Saturday, October 9, 2010
Capital requirements for banks that discriminate based on ex-ante perceived risk of default, with higher requirements when risks are perceived as higher and lower when risks are perceived as lower, is about the only tool in the Basel Committee for Banking Supervision’s toolbox. This single tool is completely inadequate, even outright dumb, on two counts:
First, it is totally counterfactual as all the financial and bank crisis have always originated from excessive investments in what ex-ante is perceived as having a low risk of default and no crisis has ever originated from excessive investments in what is perceived as risky. The perception of being risky is as big a weight as it comes and does not need to be supported by additional arbitrary risk-weights imposed by regulators. Risk premiums reflected in higher interest rates that goes directly to the capital of the banks are more than sufficient risk-weights. If anything we might need regulatory risk-weights to make up for the risk of the ex-ante perceptions of low risk turn out to be false.
Second, these capital requirements unduly and odiously discriminate against those perceived as having higher risk like the small business and entrepreneurs, and who happen to be precisely those whose financial needs the society has the largest interest in that the banks help to satisfy.

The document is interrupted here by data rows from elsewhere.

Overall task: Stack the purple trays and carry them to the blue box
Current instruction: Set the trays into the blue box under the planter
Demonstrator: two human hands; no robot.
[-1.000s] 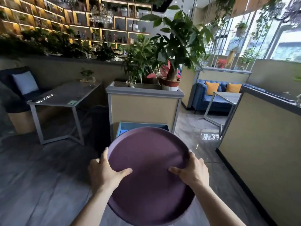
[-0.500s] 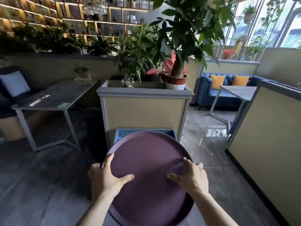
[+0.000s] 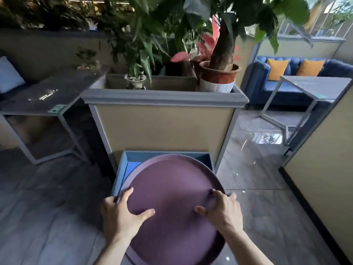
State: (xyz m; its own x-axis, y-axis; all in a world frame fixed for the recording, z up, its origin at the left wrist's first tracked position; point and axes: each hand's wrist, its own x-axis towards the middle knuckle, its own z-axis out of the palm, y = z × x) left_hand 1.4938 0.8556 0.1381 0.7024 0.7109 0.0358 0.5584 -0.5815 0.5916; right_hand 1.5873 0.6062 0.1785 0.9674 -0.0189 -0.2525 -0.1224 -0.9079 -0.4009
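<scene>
I hold the round purple trays (image 3: 172, 188) flat in front of me, low in the head view. My left hand (image 3: 122, 215) grips the left rim with the thumb on top. On the right rim my right hand (image 3: 221, 209) grips the same way. A second rim edge shows at the bottom left, so the trays are stacked. The blue box (image 3: 122, 169) stands on the floor against the planter, and the trays hang over it and hide most of its opening.
A tall beige planter (image 3: 164, 123) with potted plants (image 3: 219, 73) rises right behind the box. A grey table (image 3: 47, 98) stands to the left. On the right a beige partition wall (image 3: 324, 169), a glass table (image 3: 317, 87) and a blue sofa (image 3: 286, 73) border a glossy floor aisle.
I have walked closer to the planter and the blue box. The trays now hang over the box, and both hands keep the same grip.
</scene>
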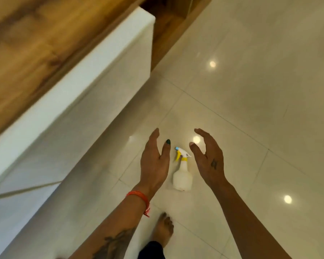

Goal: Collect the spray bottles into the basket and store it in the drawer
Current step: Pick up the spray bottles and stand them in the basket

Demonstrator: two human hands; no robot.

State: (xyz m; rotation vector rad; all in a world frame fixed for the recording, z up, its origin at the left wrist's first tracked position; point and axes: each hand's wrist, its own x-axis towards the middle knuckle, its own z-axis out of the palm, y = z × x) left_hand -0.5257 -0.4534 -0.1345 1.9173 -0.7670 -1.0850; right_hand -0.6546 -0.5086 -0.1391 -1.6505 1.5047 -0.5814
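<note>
A white spray bottle [182, 177] with a yellow-and-white trigger head stands upright on the glossy tiled floor [251, 90]; its contents cannot be told. The left hand [154, 161] at its nine o'clock and the right hand [209, 161] at its three o'clock hover spread wide, holding nothing. A white cabinet [73, 101] with a wooden top runs toward ten o'clock.

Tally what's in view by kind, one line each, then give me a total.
Spray bottle, white with yellow trigger, on the floor tiles: 1
Hands, both open and empty, left hand and right hand: 2
Bare foot: 1
Red wrist thread: 1
White drawer front: 1
Baskets: 0
Total: 6
</note>
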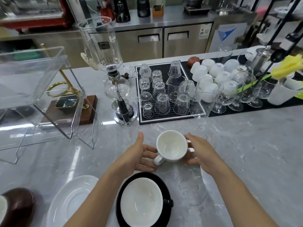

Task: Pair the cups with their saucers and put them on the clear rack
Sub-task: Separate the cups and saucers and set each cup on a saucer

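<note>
A white cup (171, 145) stands upright on the marble counter, its handle turned toward me and to the left. My right hand (199, 152) wraps its right side and base. My left hand (139, 154) is open just left of it, fingertips at the handle. Nearer to me, a black cup with a white inside (141, 203) sits on a black saucer (124, 187). An empty white saucer (70, 200) lies to its left. A brown cup (18, 207) shows at the bottom left corner. The clear rack (35, 89) stands at the far left with nothing on its top shelf.
A glass siphon brewer (114, 86) stands behind the cup. A black mat (164, 94) holds several upturned glasses. White cups (211, 69) and stemmed glasses (224, 95) crowd the right. A wooden base with a brass stand (70, 108) sits behind the rack.
</note>
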Demonstrator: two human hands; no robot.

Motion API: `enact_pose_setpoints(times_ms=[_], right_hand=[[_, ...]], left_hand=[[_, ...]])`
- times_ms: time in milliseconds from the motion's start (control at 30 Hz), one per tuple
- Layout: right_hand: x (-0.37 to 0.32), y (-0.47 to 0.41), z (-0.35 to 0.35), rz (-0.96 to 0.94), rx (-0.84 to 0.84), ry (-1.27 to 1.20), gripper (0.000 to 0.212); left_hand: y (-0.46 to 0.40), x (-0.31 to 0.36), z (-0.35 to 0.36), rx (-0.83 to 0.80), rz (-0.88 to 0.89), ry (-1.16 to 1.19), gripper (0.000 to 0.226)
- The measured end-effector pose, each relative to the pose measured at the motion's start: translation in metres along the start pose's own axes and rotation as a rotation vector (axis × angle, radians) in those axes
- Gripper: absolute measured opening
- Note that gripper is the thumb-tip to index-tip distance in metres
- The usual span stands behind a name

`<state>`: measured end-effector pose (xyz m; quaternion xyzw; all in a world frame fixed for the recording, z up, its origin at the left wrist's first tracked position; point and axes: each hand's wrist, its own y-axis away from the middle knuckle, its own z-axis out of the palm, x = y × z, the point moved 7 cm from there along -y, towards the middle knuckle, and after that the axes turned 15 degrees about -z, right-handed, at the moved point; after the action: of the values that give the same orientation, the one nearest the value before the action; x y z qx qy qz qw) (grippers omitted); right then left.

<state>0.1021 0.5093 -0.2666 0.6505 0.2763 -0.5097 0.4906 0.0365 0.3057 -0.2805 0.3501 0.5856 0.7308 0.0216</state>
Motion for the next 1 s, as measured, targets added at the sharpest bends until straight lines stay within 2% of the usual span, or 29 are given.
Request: enact_pose_setpoints(times_ms=[67,233,433,600,867,1000], right_hand=[[0.002,-0.002,-0.001,-0.036,0.007,0.0,0.018],[0.0,-0.004,0.001,-0.107,0.04,0.022,0.028],[-0.019,-0.001,0.019,-0.182,0.027,-0.006,0.028],[-0.045,0.007,0.054,-0.265,-0.071,0.023,0.034],[-0.058,0.029,0.135,-0.335,-0.271,0.095,0.039],[-0.05,0.046,0.179,-0.334,-0.378,0.122,0.035]], left_hand=[[0.0,0.001,0.001,0.006,0.013,0.007,0.096],[0.004,0.007,-0.002,0.051,0.102,0.068,0.088],[0.024,0.008,-0.02,0.132,0.233,0.13,0.076],[0.049,-0.002,-0.047,0.206,0.312,0.221,0.09],[0.103,-0.043,-0.102,0.384,0.423,0.344,0.096],[0.125,-0.077,-0.132,0.48,0.43,0.403,0.091]])
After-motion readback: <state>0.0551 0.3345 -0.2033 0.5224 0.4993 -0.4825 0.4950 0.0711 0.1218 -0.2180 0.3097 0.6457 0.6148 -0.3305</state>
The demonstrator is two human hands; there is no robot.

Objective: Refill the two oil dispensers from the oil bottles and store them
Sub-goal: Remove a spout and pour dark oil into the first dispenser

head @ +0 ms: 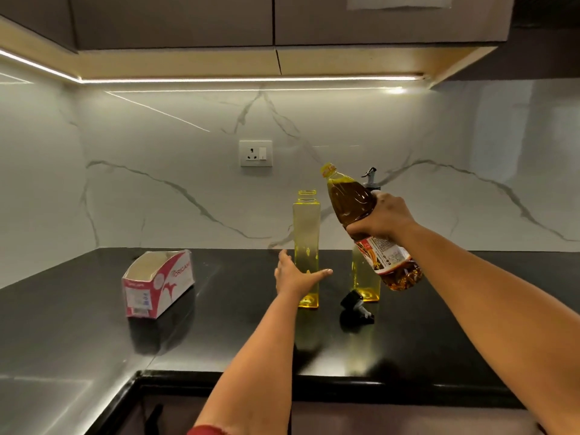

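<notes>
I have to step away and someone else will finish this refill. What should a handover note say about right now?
Right hand grips the oil bottle around its middle, lifted and tilted toward the open dispenser; its yellow cap looks to be on.
Left hand, fingers straight, rests against the open dispenser low down, steadying it.
Open dispenser stands on the black counter, nearly empty. Its black pourer cap lies on the counter to its right.
Second dispenser stands behind the bottle, pourer on, little oil inside.
Done: one dispenser opened.
Left: uncap the bottle, fill both, recap, store.
</notes>
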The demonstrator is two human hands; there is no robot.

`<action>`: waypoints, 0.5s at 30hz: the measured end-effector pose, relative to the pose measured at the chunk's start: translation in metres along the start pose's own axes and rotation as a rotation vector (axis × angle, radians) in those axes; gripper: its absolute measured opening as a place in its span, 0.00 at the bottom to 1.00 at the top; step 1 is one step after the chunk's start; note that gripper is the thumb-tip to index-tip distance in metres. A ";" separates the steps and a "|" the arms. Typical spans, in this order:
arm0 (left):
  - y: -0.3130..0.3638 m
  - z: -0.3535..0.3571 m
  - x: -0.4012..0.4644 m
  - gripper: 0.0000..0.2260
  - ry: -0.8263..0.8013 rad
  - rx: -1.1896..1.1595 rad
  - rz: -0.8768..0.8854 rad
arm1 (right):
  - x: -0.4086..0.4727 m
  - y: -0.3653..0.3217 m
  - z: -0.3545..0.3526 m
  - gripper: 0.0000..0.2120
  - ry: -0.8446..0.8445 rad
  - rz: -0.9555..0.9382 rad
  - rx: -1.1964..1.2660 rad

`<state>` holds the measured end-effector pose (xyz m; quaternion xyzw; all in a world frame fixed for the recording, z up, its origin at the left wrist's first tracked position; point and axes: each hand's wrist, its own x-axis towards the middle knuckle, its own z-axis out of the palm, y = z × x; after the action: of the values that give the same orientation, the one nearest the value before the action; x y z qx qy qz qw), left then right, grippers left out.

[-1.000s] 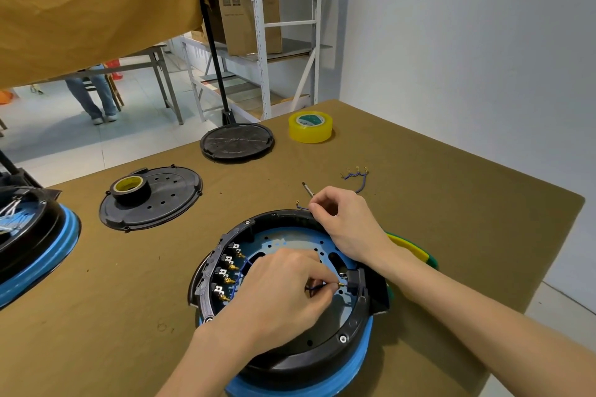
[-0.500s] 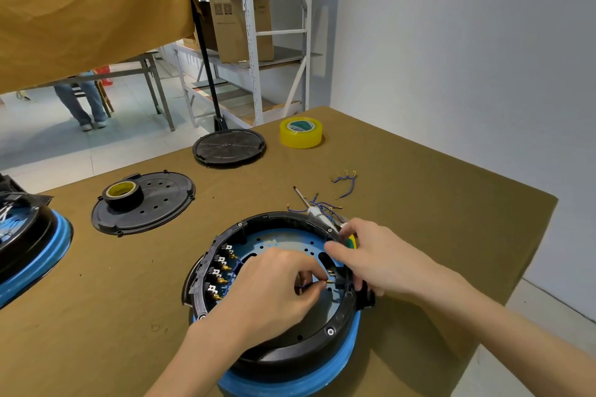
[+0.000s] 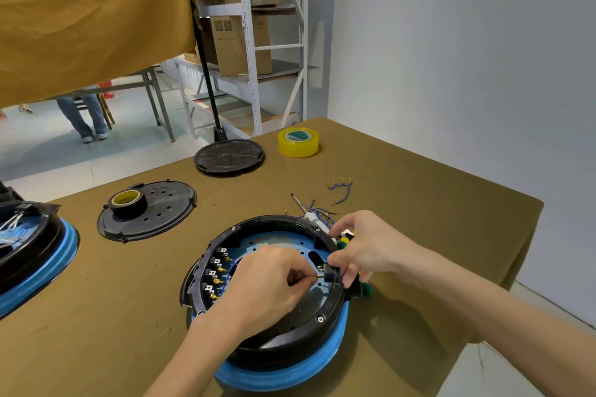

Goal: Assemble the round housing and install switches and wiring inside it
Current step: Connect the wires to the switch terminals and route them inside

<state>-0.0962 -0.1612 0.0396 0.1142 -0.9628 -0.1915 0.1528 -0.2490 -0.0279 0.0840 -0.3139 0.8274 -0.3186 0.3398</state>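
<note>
The round black housing on its blue base sits at the table's front, open on top. Several black switches with brass terminals line its inner left wall. My left hand reaches inside and pinches a brass wire terminal on a blue wire. My right hand grips a small black switch at the housing's right rim, just beside that terminal. Loose blue wires and a screwdriver lie behind the housing.
A black lid carrying a black tape roll lies at left, a second black disc and yellow tape roll farther back. Another housing sits at far left. More blue wires lie at right. A person stands beyond the table.
My right hand moved from the housing's back rim to its right rim and took hold of the black switch. My left hand kept pinching the terminal and brought it against the switch.
</note>
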 end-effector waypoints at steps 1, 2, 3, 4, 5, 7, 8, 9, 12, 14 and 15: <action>-0.001 -0.001 0.000 0.05 0.008 0.010 -0.008 | 0.002 -0.002 0.001 0.23 0.003 -0.003 0.011; -0.003 -0.001 0.001 0.05 0.016 0.019 -0.012 | 0.004 -0.004 0.002 0.23 0.003 -0.006 0.021; -0.004 -0.001 0.001 0.05 0.023 0.027 -0.016 | 0.006 -0.005 0.003 0.23 0.002 -0.012 0.027; -0.004 -0.001 0.001 0.05 0.029 0.033 -0.019 | 0.008 -0.007 0.004 0.23 -0.001 -0.020 0.030; -0.005 -0.001 0.001 0.05 0.035 0.038 -0.020 | 0.009 -0.008 0.004 0.23 -0.007 -0.027 0.031; -0.005 -0.001 0.001 0.05 0.039 0.038 -0.018 | 0.012 -0.009 0.004 0.22 -0.026 -0.032 0.029; -0.004 0.000 0.001 0.05 0.038 0.034 -0.018 | 0.012 -0.009 0.003 0.22 -0.035 -0.031 0.031; -0.005 0.000 0.001 0.05 0.039 0.030 -0.021 | 0.013 -0.009 0.002 0.22 -0.043 -0.029 0.033; -0.006 -0.001 0.001 0.05 0.043 -0.004 -0.047 | 0.014 -0.008 0.001 0.24 -0.051 -0.036 0.043; -0.007 0.000 0.000 0.05 0.046 -0.023 -0.059 | 0.014 -0.005 0.003 0.23 -0.047 -0.045 0.059; -0.006 0.001 0.000 0.04 0.050 -0.021 -0.060 | 0.014 -0.004 0.003 0.23 -0.044 -0.050 0.068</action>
<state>-0.0953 -0.1665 0.0366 0.1463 -0.9527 -0.2032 0.1720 -0.2534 -0.0413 0.0806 -0.3299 0.8002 -0.3477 0.3604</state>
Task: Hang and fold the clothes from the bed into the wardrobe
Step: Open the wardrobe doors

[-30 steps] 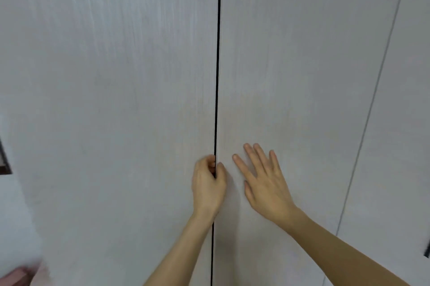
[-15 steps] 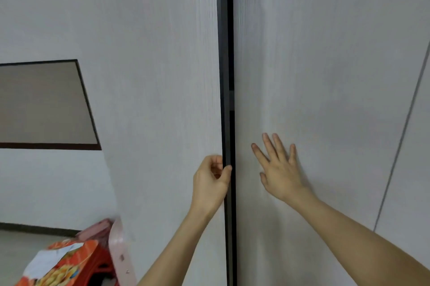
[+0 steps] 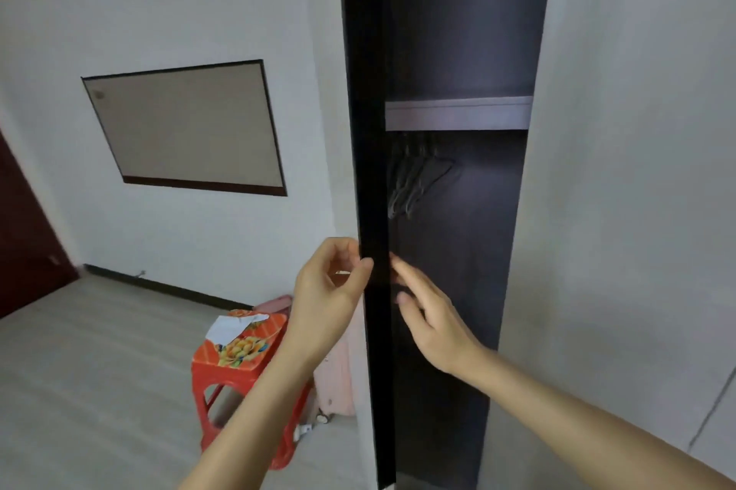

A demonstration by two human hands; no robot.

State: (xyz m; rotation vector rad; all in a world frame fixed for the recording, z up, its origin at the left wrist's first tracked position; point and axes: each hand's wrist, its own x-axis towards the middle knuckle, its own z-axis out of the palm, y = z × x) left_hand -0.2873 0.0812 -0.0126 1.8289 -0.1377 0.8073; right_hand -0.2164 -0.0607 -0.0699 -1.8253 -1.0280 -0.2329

That a Mr. Kurowski voices the above arguments over and over again is of no importance, but, when these arguments begin to find an echo in the World Bank and the IMF… which would mean that these two institutions would be the one calling out that “The Basel Committee has no clothes” then one could presume they get to be newsworthy.
Below is the link to the video where you can find the questions I made during a Civil Society Town-Hall meeting (minute 47.28) and Dominique Strauss-Kahn’s answer (minute 1.01.08) and Robert Zoellick’s answer (minute 1.16.32)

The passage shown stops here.